Since support for Trump’s desire to change the election result has a racial component and has been concentrated among White Americans (as noted above), we also looked at whether the relationship between collective narcissism and support for overturning the election was stronger among the Whites in our sample. We found no evidence that it was, suggesting the collective narcissism is similarly associated with resistance to accepting the 2020 election results among individuals of all racial backgrounds. 

What does this mean?

Our results suggest that collective narcissism can explain why some citizens are willing to support President Trump’s efforts to overturn legitimate electoral results. All other things being equal, those who think that the greatness of their in-group is insufficiently respected were more supportive of keeping Trump in power via undemocratic means. In contrast, once collective narcissism was accounted for, those who merely feel proud of their identity were less supportive of Trump’s antidemocratic efforts. Among other things, we believe that this provides important context for the violent storming of the Capitol earlier this month. As in other nations, collective narcissism is again a strong predictor of authoritarian-populist challenges to liberal democracy.
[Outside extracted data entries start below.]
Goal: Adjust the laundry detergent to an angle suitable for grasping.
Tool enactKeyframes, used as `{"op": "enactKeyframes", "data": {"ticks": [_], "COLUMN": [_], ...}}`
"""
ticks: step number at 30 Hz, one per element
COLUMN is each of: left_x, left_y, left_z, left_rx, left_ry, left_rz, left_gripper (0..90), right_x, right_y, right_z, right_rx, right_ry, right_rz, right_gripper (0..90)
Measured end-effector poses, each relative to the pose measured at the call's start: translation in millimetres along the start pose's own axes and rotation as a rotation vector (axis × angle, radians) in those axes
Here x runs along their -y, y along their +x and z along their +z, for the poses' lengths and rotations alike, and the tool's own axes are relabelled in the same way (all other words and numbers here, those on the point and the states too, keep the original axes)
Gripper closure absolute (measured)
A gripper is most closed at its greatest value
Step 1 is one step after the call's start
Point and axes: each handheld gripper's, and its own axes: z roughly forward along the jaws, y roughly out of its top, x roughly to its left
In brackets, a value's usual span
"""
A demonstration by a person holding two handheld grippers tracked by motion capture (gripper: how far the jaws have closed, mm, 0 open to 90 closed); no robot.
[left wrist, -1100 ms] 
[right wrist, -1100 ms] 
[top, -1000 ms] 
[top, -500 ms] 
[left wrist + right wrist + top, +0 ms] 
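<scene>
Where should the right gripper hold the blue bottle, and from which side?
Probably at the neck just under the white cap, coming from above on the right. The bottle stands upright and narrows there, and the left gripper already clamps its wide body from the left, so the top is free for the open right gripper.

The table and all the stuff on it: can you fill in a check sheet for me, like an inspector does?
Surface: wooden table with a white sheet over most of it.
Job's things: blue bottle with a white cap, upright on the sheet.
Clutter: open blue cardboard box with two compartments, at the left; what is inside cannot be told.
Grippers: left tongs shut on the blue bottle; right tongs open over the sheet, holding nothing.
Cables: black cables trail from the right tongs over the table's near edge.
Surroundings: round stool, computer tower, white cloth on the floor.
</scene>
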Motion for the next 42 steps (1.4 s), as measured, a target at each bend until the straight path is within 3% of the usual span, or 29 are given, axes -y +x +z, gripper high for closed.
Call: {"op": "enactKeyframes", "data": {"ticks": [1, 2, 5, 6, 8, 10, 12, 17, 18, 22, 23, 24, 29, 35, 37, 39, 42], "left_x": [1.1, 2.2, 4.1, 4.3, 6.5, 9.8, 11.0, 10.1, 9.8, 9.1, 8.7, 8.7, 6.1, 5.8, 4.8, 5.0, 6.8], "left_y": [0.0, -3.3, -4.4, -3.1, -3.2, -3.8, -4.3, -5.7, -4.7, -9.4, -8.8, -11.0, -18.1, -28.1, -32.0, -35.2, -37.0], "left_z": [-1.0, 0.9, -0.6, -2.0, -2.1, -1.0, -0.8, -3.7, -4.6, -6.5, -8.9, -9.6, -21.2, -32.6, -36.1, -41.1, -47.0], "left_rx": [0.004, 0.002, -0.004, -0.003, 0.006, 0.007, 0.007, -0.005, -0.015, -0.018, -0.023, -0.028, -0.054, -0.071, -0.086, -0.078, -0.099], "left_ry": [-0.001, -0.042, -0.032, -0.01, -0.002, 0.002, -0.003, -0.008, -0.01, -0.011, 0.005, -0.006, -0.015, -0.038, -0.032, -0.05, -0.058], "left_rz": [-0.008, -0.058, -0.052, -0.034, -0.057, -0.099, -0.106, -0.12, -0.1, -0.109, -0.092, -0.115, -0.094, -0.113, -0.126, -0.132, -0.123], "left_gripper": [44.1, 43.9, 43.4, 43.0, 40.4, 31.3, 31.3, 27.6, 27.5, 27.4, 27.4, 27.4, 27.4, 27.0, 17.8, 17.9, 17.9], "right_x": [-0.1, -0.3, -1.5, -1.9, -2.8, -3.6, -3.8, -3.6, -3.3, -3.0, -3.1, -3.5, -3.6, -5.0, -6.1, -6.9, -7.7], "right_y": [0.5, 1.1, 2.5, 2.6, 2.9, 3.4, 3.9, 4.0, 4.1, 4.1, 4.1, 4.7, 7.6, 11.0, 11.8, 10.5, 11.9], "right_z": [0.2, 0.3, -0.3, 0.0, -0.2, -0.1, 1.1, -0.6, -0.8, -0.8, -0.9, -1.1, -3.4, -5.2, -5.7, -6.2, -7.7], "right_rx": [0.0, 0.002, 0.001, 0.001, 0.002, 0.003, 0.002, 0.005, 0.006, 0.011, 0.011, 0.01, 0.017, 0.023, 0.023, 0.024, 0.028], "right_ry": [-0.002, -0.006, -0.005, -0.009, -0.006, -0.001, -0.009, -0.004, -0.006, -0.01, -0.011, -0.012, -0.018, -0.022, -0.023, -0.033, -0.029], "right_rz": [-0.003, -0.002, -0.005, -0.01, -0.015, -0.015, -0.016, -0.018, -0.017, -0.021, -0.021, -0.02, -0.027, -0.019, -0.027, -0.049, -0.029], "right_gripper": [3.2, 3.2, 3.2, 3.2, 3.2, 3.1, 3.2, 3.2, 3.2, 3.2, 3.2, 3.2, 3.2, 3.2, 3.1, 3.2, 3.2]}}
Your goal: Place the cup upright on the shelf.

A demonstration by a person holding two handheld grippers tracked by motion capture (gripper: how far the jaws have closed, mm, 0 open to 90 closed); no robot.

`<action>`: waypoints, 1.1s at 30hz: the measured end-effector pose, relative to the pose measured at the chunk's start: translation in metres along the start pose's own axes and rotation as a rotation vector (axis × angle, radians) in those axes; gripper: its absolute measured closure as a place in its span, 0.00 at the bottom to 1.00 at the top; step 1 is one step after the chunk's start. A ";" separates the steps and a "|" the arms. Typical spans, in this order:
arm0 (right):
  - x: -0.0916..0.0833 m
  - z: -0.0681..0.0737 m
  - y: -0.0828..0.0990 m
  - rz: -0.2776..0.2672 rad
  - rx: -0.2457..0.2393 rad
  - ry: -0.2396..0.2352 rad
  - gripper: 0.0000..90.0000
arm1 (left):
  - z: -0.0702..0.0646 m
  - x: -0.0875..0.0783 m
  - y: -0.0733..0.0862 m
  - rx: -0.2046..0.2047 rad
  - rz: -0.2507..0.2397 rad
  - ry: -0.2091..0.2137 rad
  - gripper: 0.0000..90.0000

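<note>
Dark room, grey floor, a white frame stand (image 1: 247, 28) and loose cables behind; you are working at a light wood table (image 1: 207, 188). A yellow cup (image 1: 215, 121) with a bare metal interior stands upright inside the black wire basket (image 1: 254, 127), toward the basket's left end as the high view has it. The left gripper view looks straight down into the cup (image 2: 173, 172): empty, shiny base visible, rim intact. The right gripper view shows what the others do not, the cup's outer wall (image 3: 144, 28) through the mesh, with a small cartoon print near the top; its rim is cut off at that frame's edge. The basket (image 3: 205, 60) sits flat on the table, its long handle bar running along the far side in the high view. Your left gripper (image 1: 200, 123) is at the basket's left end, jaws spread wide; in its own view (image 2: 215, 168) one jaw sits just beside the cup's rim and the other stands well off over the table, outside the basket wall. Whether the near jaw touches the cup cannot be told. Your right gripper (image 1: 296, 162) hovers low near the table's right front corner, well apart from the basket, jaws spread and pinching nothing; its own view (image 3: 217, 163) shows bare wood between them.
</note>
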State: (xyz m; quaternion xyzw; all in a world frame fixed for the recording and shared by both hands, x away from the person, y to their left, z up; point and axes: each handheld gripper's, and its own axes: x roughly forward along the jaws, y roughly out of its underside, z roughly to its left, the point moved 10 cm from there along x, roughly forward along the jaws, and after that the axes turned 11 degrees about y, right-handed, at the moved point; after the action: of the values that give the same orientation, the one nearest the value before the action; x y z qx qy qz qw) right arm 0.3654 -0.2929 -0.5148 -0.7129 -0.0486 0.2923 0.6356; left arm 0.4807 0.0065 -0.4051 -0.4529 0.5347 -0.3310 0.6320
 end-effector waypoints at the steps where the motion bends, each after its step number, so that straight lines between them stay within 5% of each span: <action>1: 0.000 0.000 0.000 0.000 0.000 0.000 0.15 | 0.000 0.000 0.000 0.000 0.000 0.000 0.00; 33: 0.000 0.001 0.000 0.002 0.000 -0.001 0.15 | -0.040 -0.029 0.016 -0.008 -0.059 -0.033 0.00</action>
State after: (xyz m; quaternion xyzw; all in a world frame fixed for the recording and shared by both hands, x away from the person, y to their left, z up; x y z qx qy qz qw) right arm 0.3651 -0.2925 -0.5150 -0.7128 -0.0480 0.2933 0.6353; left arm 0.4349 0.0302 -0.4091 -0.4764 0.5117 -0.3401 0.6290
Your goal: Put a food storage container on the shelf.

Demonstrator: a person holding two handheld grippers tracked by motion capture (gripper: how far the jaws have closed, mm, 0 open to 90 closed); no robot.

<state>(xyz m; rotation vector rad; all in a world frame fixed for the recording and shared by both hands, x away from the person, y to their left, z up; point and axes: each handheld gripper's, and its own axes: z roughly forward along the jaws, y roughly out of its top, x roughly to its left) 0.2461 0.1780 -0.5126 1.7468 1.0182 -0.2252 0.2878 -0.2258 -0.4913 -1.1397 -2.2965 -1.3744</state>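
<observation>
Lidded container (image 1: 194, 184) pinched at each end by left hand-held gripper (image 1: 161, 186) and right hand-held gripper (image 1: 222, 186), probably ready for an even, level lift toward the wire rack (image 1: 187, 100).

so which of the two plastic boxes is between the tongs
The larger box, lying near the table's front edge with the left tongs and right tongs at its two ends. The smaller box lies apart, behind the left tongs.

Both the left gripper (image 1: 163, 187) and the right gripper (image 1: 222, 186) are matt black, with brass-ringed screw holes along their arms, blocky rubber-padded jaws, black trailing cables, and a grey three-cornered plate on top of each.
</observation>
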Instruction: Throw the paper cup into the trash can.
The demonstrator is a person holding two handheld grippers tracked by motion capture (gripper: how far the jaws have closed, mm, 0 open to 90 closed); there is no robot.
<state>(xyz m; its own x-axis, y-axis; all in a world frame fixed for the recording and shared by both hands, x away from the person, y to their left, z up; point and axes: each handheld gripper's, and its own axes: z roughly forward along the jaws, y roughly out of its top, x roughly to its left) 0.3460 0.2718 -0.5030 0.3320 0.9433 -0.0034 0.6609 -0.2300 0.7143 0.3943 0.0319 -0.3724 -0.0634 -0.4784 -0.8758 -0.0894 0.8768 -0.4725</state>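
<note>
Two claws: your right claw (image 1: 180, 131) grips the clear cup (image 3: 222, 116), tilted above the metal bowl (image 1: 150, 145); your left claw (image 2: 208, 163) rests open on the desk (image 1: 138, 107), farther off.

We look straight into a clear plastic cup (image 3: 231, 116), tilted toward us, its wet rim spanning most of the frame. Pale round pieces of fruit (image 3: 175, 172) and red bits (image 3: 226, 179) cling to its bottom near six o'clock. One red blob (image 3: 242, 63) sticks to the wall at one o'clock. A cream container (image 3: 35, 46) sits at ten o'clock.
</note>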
Of course, our findings are subject to several caveats. For example, our data are observational, so we cannot be sure that collective narcissism “causes” a voter’s preference for Trump’s violations of democratic procedures. Similarly, our sample is relatively small and not representative of the broader American population. In particular, our sample of non-Whites was relatively small, meaning that our conclusion about the lack of racial differences in the implications of collective narcissism should be treated with caution. Nevertheless, they provide some evidence that an exaggerated but brittle sense of in-group love—in the form of collective narcissism—may be an important factor in resistance to accepting democratic outcomes.